Nearly every student visits the applicants in prison. “When the students sit and talk to somebody in prison, every one of them comes away with a different attitude,” said Rahn. “They know they are free to go, but not the person they leave behind. We begin to see the empathy developing in them, which will make them better lawyers.”

The Big Break
Burnette, now a civil rights lawyer in Albuquerque, clearly remembers when the big break came in Case’s case. He had been assigned the Case petition as part of his clinic caseload. He took the phone call that led to a witness who recanted her trial testimony. Two days later, he and classmate Christina Vigil (`04) drove to Carlsbad, where they listened to the witness recant her testimony. That led to a second witness who also recanted. Both witnesses, teenagers at the time of the murder, said they had been intimidated by police to implicate Case.

Professor Carol Suzuki and Nan Erdman ('05) also traveled to Carlsbad to interview potential witnesses and other people who might have had information related to the incident, and to review the physical evidence. "The opportunity to advocate for justice in such a serious matter, knowing that the results of their work had real-life consequences, impressed upon the students the importance of meeting their client's objectives and their supervisors' expectations,” said Suzuki. “In representing Mr. Case, the clinical law students gained valuable experience in legal research and advocacy, investigation, and strategic problem solving."

Burnette and Vigil stayed on the case throughout law school, drafting Case’s first habeas corpus petition; Vigil presented the argument before a Carlsbad judge, assisted by Land and Peter Schoenberg, an Albuquerque lawyer who worked pro bono on the case.

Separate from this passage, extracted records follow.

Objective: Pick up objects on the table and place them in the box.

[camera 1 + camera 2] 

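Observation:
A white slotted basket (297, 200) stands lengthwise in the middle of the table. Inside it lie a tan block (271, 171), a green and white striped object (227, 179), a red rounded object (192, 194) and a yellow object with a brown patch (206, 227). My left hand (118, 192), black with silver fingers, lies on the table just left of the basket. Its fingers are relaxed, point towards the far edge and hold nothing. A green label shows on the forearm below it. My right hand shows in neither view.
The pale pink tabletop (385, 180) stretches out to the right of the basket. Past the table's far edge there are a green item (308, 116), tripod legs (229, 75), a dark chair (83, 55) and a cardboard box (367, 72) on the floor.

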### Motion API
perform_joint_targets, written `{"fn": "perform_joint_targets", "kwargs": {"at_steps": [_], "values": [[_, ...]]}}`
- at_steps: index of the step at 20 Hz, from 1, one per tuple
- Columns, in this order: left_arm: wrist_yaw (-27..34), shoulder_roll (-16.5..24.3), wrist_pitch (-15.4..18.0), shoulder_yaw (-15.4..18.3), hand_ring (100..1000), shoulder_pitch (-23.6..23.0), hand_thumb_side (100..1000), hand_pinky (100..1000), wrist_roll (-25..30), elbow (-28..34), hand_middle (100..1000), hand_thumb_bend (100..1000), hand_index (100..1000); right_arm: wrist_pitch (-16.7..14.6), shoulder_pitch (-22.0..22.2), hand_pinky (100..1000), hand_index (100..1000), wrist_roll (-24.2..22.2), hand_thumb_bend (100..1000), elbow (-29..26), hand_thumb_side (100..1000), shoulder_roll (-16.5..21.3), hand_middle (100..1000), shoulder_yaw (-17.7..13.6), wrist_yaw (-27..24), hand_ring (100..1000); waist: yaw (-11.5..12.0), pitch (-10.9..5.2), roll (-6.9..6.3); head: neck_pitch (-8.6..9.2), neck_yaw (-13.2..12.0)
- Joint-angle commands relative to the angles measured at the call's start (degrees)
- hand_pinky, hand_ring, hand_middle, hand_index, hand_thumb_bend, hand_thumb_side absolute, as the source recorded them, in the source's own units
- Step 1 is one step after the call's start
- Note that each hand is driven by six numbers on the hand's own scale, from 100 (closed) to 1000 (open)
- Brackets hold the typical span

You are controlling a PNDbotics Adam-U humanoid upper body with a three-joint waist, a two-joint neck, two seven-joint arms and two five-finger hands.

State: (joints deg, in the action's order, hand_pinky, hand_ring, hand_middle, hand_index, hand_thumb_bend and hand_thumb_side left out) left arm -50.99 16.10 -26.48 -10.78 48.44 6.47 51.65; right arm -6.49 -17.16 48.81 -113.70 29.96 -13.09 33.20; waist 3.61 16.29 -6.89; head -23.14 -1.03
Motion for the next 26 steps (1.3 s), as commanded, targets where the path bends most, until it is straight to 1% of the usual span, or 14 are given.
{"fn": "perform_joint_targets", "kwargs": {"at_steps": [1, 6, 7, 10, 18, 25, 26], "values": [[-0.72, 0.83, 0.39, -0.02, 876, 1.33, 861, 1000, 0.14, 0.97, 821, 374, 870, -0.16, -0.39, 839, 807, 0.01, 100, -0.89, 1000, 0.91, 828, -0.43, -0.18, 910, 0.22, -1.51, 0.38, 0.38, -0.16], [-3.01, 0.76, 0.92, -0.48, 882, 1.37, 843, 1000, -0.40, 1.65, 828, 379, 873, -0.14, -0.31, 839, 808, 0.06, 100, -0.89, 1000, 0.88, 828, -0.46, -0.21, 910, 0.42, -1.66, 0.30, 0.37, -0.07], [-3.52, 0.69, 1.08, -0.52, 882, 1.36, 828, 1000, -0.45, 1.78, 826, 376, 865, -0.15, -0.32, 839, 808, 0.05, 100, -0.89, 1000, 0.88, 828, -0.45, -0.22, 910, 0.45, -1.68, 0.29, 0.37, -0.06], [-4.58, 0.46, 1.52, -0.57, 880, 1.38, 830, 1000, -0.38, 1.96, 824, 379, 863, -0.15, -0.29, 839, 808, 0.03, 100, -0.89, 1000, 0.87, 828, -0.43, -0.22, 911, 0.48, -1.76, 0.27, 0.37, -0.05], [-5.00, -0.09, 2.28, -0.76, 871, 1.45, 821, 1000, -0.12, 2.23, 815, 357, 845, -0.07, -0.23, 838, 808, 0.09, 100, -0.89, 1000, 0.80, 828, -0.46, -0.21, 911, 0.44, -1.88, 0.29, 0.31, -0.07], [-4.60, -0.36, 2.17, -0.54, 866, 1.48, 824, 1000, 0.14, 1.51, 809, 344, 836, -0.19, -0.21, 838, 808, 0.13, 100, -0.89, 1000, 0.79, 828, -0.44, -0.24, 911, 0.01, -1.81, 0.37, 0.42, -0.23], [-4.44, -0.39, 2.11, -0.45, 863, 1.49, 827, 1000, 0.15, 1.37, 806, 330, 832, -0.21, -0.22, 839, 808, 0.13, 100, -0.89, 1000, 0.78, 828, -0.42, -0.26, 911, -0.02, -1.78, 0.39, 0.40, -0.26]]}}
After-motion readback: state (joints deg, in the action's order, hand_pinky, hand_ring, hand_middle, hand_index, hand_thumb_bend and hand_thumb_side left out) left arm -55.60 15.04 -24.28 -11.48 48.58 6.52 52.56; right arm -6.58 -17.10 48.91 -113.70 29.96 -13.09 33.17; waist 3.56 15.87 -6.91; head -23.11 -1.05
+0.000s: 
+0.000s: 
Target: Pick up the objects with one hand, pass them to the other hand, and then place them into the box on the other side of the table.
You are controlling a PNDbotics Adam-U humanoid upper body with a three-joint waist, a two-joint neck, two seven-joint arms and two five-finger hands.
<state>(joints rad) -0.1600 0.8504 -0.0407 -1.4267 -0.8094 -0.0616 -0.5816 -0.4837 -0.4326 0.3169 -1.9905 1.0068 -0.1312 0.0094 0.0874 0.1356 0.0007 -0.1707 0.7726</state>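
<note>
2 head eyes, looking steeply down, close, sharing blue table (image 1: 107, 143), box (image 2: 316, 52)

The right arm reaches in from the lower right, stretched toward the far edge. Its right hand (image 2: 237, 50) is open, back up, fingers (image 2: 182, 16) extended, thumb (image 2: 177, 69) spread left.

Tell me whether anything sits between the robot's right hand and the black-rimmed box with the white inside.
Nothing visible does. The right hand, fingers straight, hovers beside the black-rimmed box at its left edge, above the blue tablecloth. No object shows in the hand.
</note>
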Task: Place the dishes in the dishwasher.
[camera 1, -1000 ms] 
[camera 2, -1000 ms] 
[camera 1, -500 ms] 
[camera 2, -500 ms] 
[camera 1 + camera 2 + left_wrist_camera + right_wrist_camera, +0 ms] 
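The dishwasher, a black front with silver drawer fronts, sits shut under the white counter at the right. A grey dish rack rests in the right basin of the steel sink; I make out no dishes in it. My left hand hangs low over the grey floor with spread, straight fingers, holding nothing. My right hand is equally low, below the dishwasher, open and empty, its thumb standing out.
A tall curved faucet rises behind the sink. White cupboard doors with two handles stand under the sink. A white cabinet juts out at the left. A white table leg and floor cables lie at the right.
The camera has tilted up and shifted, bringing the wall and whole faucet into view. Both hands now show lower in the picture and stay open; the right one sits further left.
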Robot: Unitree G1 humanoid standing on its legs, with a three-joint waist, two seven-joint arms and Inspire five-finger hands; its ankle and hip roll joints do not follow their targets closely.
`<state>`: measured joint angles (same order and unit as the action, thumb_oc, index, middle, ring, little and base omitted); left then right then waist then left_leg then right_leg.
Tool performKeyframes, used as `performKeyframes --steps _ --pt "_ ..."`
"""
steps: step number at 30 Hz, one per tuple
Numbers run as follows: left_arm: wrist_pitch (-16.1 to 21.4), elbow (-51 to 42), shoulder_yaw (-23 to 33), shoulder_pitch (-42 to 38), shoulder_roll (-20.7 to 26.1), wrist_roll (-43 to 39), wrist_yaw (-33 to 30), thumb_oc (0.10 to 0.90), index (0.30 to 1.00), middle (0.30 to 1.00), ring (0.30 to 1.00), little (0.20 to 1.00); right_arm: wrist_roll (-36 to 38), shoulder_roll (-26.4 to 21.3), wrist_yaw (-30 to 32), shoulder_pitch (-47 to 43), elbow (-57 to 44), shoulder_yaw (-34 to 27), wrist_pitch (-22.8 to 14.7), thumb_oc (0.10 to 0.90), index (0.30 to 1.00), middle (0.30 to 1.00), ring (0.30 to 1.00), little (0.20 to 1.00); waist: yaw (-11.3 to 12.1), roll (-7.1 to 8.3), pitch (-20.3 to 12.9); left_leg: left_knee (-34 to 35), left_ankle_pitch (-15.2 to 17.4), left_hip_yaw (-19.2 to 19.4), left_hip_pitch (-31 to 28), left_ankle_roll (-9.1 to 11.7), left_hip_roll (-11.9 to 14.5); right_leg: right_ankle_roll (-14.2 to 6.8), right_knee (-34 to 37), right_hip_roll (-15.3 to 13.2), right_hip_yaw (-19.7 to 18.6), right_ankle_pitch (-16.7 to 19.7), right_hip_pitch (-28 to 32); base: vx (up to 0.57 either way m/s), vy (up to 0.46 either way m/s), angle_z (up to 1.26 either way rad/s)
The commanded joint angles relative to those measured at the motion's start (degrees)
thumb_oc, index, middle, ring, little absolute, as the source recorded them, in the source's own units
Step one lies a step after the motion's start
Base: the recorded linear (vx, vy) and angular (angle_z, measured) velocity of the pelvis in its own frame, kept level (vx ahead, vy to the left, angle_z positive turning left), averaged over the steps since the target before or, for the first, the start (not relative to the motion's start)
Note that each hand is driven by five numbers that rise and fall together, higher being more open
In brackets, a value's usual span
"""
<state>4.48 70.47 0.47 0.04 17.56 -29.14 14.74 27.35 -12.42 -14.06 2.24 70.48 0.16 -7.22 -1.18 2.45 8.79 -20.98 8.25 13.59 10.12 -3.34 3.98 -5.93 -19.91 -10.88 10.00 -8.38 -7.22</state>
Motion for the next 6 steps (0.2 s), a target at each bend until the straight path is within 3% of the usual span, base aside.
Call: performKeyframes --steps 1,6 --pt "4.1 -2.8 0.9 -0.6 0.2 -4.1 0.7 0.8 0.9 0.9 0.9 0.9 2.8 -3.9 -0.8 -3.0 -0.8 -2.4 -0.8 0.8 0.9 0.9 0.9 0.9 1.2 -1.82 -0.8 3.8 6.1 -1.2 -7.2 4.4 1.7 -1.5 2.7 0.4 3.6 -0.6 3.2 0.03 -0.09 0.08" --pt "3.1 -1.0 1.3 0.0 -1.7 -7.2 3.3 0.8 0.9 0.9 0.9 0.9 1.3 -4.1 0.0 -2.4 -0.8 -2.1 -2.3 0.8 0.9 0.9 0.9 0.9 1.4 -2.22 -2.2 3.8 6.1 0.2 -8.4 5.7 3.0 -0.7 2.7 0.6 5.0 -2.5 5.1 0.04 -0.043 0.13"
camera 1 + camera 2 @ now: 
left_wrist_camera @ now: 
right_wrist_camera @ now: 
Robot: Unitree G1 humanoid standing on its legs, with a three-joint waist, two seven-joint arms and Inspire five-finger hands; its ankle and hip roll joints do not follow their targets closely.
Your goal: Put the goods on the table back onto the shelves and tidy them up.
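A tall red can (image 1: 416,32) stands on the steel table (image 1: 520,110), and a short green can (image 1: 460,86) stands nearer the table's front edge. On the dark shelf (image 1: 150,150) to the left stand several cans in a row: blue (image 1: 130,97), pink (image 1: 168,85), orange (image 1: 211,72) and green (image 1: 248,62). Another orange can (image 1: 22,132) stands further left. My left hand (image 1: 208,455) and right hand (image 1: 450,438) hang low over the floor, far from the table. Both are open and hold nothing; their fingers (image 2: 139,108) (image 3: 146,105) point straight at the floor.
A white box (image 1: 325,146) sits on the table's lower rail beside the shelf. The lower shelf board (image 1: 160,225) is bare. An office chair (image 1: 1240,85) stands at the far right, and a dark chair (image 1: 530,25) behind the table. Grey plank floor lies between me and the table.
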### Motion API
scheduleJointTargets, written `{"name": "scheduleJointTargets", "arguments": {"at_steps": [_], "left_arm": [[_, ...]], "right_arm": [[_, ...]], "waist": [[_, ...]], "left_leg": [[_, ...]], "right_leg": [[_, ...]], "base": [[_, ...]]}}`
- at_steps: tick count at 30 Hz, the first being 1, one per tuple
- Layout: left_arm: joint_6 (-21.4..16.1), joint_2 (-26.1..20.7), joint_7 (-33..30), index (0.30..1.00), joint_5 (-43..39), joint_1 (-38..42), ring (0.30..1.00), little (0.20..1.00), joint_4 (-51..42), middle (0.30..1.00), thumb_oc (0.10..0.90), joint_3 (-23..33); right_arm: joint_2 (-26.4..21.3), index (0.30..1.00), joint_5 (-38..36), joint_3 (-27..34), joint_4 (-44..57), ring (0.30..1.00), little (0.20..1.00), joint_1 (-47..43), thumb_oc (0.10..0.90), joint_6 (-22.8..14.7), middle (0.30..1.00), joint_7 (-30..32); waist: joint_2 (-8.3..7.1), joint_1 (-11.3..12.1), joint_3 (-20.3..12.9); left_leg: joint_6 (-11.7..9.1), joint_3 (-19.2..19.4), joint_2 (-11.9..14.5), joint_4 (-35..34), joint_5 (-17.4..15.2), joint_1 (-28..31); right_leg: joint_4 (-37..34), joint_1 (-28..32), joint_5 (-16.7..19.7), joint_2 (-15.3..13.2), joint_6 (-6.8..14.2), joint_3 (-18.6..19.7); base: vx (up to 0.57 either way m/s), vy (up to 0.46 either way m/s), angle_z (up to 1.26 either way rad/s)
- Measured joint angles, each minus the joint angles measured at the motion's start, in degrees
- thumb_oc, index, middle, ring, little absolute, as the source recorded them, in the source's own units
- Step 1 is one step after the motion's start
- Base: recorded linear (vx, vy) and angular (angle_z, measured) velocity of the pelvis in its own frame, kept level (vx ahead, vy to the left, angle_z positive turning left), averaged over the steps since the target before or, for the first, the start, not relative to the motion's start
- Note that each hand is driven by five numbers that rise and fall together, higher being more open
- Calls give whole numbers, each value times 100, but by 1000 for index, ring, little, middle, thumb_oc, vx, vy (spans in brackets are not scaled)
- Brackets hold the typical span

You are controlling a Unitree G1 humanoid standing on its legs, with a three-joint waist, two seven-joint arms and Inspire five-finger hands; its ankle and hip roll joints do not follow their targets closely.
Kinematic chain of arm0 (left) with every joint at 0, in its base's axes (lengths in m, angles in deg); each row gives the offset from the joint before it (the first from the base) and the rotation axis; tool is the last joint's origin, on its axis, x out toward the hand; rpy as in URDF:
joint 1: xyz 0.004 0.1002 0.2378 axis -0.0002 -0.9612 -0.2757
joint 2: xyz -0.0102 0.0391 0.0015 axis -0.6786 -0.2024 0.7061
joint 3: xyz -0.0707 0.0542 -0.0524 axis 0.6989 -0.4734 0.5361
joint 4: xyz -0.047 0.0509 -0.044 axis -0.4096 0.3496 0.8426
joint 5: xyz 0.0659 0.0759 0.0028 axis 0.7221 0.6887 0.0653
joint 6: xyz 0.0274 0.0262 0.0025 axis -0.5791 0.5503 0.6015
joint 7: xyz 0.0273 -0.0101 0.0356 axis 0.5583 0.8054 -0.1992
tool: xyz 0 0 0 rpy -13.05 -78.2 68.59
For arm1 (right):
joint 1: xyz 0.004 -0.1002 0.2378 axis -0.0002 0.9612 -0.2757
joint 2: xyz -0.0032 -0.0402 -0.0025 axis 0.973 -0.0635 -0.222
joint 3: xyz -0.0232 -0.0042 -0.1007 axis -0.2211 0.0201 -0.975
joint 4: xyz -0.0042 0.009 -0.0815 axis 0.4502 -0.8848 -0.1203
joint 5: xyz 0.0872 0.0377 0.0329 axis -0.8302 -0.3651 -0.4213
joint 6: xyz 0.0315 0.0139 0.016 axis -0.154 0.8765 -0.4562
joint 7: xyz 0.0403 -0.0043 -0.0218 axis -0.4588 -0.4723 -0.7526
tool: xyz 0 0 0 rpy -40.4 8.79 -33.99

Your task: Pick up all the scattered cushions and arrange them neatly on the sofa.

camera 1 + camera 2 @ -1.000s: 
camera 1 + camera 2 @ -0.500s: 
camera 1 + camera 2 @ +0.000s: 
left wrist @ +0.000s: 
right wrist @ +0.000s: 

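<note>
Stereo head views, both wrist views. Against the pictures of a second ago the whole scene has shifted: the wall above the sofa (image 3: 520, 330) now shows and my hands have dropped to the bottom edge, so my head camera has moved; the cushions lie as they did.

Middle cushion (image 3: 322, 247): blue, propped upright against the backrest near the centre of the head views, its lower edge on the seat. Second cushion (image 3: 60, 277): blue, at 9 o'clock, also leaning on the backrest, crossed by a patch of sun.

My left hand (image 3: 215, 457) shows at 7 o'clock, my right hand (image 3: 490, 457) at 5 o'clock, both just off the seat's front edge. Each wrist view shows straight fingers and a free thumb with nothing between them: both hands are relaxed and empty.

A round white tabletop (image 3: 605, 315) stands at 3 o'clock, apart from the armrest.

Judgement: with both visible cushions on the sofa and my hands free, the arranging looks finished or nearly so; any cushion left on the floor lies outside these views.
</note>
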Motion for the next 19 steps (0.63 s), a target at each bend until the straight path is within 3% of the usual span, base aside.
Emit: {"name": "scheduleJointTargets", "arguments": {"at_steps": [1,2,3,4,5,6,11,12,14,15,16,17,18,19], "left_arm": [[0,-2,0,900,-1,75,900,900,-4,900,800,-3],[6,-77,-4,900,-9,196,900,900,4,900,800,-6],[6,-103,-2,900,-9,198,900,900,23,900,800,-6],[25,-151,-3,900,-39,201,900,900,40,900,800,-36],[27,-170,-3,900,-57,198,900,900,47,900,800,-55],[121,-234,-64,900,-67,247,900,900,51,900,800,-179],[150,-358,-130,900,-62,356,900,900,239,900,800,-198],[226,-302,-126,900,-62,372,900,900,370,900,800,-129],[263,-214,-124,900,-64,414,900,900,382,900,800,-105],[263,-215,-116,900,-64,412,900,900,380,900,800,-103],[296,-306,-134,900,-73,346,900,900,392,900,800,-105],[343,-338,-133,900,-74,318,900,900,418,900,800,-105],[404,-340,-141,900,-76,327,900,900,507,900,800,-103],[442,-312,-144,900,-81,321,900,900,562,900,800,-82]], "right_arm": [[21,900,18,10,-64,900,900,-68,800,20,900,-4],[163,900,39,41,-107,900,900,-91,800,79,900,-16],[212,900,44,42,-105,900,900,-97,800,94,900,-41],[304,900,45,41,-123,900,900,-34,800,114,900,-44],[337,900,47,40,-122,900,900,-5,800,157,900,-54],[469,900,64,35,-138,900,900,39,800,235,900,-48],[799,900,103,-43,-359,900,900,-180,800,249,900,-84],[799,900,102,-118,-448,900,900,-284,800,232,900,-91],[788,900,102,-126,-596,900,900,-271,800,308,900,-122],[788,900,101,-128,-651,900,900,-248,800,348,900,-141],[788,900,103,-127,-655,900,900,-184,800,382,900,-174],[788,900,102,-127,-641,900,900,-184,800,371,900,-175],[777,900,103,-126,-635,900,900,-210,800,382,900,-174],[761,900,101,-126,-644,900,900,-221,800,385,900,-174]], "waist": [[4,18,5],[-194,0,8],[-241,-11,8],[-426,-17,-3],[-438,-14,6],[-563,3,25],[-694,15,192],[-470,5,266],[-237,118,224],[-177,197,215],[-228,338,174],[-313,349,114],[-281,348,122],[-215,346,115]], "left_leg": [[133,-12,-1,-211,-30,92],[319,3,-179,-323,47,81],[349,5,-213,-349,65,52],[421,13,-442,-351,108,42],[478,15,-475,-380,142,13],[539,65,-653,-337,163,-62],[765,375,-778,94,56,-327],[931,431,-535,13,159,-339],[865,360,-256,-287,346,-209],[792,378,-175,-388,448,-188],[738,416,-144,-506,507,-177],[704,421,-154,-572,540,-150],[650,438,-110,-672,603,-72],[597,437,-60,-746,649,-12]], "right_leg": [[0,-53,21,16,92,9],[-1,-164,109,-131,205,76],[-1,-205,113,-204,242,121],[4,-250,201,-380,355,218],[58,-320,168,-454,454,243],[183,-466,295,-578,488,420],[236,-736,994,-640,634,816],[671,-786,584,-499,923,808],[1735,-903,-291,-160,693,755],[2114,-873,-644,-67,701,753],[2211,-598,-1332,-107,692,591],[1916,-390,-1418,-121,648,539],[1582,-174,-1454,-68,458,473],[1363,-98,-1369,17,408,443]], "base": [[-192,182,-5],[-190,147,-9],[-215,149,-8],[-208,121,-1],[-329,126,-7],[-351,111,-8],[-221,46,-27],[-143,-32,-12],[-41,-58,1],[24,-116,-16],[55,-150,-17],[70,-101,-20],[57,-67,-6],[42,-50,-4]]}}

Vigil regularly visited Case in prison and on her first visit she was accompanied by her sister, Lisa Vigil (`11), then an undergraduate student at UNM.

As Burnette prepared to graduate in 2004, Todd Coberly (`06), who was finishing his first year, took over student responsibilities for the case. He worked on the Case petition throughout law school and has continued to remain involved, except when he clerked for the New Mexico Supreme Court. He worked on the case with Schoenberg and Marc Lowry (`99) even after he moved to Washington, D.C. to join the law firm of Williams & Connolly.

In 2009, Coberly moved back to New Mexico, and once the state Supreme Court denied Case’s petition, he assumed the lead role, taking the case to federal court. In March 2011, Vazquez found serious flaws in the original trial and ruled that Case either be retried or set free. State attorneys appealed her decision to the 10th Circuit U.S. Court of Appeals and separately moved to stay her order. In early June, the 10th Circuit denied the stay, returning the case to the Fifth Judicial District. Case will now be retried or released.

“We expect the state to comply promptly with the court’s order and to move quickly toward retrial or to release him,” Coberly told the Albuquerque Journal.